What the task asks = From the top of the records below down to the line containing "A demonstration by", reproduce every line exactly.

Data extracts =
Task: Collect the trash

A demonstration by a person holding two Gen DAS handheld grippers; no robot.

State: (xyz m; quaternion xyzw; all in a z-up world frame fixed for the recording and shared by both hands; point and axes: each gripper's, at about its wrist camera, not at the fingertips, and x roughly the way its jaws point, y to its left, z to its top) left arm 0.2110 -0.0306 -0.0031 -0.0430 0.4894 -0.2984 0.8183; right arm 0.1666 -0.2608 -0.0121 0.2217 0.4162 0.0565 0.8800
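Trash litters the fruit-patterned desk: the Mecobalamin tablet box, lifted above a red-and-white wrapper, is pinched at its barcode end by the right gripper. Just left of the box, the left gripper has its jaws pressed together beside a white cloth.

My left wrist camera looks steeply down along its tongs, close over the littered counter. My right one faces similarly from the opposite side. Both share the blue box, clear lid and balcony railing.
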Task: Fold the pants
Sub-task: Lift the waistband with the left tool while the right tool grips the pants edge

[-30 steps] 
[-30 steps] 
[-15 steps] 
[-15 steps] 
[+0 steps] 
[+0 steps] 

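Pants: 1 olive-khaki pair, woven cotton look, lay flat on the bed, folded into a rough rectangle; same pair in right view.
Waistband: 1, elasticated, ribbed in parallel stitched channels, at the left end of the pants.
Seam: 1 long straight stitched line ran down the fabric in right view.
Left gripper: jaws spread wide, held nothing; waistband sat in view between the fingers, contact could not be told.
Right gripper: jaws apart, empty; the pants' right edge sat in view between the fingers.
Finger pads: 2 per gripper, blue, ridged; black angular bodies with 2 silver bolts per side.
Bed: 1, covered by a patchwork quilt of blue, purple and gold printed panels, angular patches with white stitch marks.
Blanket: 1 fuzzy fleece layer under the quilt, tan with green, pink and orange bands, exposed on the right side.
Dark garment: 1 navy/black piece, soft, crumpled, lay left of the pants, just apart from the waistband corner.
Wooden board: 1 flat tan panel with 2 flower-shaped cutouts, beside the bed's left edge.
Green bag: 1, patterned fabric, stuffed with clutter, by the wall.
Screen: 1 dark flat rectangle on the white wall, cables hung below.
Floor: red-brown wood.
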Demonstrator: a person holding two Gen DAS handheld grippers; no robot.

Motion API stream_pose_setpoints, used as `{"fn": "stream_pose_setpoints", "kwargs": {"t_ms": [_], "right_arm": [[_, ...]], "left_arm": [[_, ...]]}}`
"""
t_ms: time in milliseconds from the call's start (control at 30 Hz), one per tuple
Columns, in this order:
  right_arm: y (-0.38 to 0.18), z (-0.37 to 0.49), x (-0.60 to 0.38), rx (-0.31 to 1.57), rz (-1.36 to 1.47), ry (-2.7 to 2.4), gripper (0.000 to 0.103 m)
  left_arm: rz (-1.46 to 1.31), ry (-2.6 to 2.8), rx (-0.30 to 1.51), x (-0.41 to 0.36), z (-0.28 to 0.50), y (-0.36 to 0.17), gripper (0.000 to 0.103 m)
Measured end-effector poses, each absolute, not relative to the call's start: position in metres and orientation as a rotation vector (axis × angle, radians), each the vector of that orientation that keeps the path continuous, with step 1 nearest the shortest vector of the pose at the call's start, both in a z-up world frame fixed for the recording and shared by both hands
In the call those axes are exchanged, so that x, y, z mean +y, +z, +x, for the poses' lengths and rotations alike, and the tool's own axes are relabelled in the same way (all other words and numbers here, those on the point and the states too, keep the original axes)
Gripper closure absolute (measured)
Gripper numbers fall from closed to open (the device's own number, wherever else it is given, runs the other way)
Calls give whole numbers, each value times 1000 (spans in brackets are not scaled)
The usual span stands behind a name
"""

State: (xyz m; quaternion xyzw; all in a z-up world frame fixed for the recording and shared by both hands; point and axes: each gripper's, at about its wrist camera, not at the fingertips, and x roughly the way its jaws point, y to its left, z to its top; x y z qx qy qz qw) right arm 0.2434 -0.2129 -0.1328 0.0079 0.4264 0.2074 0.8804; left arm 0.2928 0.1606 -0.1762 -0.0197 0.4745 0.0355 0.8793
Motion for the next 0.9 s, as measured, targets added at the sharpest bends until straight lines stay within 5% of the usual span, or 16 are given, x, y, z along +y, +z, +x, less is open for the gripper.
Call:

Written answer =
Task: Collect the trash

A demonstration by a person holding two Gen DAS handheld grippers; no robot.

The exercise was worked through completely.